La confianza es esa “virtud” por llamarlo de una forma, que tiene las mismas propiedades del cristal. Cuando un vaso se cae, se rompe en 3 y tratas de restaurarlo, ¿Qué pasa? Quizá sí puedas unir las 3 partes, es probable que la forma del vaso siga casi idéntica, pero si miras bien, el vaso está cuarteado, y si le pones agua, es muy probable que esta tarde o temprano termino por vencer al vaso y derrame el agua, quizá gota a gota y quizá toda de un solo jalón. Lo mismo pasa con la confianza en el amor.

Como personas, tenemos esa absurda y recurrente manía de dañar lo que amamos, de hacerle daño a eso que nos conforta el alma, pero el verdadero problema viene cuando te das cuenta del daño que le has causado y sobre todo, el daño que te has hecho tú mismo al no darte cuenta, al cegarte por esa estúpida y dolorosa manía.

kiss

Siempre existe ese optimista que pide comenzar de cero en la relación después de haberla fracturado, siempre esta ese que dice que el amor lo puede todo y que es ese amor el que los hará perdonarse en serio y volver a comenzar.

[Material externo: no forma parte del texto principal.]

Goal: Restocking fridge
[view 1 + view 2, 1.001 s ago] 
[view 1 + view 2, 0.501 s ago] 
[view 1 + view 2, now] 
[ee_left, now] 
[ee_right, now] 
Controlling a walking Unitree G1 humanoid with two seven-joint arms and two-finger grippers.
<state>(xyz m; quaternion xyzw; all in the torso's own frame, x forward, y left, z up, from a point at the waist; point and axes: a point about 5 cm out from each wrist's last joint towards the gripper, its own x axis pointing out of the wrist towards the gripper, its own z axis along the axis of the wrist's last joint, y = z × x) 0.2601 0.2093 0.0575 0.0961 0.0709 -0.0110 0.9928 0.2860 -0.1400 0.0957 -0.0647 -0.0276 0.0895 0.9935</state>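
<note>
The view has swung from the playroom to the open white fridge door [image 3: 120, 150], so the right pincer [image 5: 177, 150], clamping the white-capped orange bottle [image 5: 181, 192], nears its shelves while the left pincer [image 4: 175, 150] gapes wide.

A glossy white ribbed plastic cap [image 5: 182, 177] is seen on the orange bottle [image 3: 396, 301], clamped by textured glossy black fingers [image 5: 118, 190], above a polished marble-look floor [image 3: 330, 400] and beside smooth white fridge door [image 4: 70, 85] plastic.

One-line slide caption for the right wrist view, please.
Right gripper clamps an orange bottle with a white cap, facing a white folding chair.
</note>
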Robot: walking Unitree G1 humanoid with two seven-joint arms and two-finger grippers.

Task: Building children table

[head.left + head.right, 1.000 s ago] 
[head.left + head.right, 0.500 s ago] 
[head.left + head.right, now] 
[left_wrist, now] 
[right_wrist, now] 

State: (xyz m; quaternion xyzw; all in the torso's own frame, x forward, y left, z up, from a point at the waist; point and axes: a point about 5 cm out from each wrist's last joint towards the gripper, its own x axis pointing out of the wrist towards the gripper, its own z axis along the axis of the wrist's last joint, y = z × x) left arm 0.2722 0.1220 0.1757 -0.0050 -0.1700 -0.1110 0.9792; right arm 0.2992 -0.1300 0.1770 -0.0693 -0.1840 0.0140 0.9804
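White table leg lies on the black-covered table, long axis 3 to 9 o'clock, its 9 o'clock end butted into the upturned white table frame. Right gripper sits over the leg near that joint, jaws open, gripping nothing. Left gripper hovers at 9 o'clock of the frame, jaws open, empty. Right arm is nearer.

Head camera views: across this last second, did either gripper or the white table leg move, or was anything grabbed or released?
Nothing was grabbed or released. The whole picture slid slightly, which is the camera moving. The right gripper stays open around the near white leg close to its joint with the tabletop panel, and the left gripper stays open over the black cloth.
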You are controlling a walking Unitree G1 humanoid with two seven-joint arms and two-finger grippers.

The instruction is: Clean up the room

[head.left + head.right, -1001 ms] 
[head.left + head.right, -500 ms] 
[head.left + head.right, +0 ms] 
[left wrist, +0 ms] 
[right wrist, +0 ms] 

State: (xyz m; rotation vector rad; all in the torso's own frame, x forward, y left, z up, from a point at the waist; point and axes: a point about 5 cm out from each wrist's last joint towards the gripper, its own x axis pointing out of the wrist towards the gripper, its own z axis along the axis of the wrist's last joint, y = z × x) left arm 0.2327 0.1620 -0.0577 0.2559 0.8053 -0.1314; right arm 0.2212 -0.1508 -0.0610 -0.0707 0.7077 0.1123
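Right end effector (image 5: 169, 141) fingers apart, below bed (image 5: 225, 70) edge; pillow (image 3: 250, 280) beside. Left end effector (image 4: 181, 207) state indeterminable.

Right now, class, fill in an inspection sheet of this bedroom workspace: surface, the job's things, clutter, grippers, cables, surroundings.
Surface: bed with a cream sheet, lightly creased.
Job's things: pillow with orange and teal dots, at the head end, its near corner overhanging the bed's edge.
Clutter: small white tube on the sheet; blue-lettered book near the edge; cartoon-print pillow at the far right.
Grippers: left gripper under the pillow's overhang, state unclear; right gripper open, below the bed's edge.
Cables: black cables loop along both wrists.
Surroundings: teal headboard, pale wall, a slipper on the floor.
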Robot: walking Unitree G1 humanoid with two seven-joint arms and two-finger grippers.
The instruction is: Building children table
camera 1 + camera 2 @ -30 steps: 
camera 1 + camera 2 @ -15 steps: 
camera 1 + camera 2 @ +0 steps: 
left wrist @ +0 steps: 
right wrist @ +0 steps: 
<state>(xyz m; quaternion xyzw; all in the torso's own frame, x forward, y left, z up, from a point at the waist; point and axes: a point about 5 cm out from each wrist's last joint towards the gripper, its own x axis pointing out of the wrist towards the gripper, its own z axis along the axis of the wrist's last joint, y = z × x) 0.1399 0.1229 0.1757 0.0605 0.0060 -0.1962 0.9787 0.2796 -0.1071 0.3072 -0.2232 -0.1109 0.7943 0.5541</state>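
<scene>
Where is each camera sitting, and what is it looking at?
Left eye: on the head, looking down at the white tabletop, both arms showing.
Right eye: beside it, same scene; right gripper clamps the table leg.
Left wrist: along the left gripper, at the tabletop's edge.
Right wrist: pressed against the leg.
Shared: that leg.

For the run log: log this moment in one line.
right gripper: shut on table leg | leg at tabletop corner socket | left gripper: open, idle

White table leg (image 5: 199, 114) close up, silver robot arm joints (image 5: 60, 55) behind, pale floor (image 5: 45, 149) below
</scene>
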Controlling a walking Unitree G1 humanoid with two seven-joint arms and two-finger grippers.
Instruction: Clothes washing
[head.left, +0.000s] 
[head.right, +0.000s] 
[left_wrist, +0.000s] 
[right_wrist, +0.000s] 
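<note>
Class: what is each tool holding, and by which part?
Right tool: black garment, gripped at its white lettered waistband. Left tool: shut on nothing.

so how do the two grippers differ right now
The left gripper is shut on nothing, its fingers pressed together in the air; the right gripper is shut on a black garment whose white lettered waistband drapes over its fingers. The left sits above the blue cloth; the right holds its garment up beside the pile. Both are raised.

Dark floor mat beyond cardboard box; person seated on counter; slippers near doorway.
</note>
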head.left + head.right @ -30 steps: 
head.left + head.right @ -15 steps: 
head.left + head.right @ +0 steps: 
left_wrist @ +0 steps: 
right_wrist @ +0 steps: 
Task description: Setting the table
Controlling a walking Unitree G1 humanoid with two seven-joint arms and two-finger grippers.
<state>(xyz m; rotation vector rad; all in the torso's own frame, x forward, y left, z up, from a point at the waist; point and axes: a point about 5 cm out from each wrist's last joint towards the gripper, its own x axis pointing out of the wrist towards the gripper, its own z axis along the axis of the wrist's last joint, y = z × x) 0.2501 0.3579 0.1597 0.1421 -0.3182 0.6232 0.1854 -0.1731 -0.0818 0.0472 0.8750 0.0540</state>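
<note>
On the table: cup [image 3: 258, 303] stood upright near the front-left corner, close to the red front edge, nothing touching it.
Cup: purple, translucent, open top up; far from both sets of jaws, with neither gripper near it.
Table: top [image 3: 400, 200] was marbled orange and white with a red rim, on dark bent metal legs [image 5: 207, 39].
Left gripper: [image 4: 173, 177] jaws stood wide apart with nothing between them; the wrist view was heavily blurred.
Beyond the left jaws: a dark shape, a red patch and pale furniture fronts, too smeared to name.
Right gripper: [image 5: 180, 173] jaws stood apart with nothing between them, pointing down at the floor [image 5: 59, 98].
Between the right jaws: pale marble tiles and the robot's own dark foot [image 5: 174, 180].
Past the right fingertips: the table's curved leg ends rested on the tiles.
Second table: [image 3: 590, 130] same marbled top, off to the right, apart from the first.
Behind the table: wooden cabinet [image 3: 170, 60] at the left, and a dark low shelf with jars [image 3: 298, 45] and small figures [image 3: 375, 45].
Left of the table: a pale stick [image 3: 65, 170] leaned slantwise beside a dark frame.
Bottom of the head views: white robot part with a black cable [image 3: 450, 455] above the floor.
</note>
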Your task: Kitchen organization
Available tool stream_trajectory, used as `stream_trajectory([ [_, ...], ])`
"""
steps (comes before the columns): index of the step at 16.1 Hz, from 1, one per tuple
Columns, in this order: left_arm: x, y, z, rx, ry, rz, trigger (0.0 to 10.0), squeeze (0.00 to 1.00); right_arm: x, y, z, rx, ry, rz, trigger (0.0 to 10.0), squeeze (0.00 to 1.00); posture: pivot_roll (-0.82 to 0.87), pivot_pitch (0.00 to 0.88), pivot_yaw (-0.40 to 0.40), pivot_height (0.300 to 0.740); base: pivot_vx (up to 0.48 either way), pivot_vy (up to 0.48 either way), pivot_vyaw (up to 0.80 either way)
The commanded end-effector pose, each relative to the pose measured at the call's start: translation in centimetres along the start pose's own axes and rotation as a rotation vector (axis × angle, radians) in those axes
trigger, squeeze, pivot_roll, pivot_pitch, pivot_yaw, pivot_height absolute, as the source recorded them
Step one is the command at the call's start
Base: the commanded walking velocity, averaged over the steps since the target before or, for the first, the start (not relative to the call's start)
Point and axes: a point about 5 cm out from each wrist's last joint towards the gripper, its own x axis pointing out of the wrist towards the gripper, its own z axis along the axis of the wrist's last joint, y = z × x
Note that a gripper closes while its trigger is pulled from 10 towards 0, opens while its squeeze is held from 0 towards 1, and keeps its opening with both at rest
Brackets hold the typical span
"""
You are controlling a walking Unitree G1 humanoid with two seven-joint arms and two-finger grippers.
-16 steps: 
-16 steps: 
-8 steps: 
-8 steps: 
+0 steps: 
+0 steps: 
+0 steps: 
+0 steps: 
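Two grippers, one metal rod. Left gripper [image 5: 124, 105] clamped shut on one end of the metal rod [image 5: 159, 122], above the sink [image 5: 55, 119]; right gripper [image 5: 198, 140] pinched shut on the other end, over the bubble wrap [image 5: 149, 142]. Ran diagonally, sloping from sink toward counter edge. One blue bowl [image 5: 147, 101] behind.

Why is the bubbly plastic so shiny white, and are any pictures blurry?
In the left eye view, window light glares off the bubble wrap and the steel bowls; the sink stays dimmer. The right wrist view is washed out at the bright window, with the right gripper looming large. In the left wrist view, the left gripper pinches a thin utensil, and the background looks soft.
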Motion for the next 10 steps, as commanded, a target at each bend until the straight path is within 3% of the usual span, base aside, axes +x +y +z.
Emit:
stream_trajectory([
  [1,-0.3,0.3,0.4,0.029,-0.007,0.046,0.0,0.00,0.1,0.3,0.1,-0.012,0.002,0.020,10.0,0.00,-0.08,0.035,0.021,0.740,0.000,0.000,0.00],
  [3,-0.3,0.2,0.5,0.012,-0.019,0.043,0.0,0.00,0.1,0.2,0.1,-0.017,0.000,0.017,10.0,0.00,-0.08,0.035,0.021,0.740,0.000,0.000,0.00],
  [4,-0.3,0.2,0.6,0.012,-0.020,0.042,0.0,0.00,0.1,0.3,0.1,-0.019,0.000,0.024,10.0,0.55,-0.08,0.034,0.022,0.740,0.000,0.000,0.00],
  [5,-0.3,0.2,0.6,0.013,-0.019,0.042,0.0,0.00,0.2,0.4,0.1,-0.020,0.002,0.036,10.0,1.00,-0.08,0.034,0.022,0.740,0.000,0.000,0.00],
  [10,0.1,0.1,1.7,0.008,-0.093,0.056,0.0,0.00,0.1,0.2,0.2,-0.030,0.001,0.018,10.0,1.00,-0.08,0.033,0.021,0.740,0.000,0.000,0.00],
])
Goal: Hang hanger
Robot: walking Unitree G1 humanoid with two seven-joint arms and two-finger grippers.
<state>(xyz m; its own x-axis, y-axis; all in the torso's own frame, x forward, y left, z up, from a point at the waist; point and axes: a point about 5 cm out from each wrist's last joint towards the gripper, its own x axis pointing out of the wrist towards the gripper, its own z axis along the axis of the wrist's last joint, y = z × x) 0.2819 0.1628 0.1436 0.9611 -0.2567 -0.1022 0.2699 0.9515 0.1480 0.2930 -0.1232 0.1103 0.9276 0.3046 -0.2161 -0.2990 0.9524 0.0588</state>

Lo cierto es que los comienzos de cero NO existen en el amor. Cuando la confianza vuela ya no vuelve, siempre queda esa espinita de incertidumbre que termina por vencer el vaso y hacer que se derrame toda el agua. Esa espinita que taladra el cerebro para ponerte a la defensiva en cada ocasión en que te sientas en riesgo de perder otra vez sea o no momento de defenderte.

Es justo aquí en donde me doy cuenta que el verdadero problema no está en dañar deliberadamente a ese ser al que “amas” y tampoco está en haberte dado cuenta que la regaste y ese daño que hiciste sentirlo tú también, el verdadero problema está en pedir comenzar de nuevo, en tomar un manojo de mentoras y derrocharlas para intentar borrar las acciones que hicieron daño en un principio. la cosa es simple, n mismo amor no puede surgir dos veces, una vez roto junto con la confianza es algo que ya no vuelve, por mucho que lo intentes.

walk

Cierto es que no es sano para nadie vivir preso del pasado, sin embargo el pasado pasa pero siempre deja algo, y es enseñanza, el pasado siembra semillitas en el cerebro que se llaman experiencias, y son estas, las que no nos dejan cometer los mismos errores muchas veces,  cuando el dolor es profundo, la traición se entierra profundo, por eso el recuerdo de un amor que nos rompió nos duele.

Los inicios de cero no existen, si fracturaste la confianza de alguien a quien supuestamente ambas, es de sabios reconocer el error, discúlpate, ten dignidad y vuela lejos.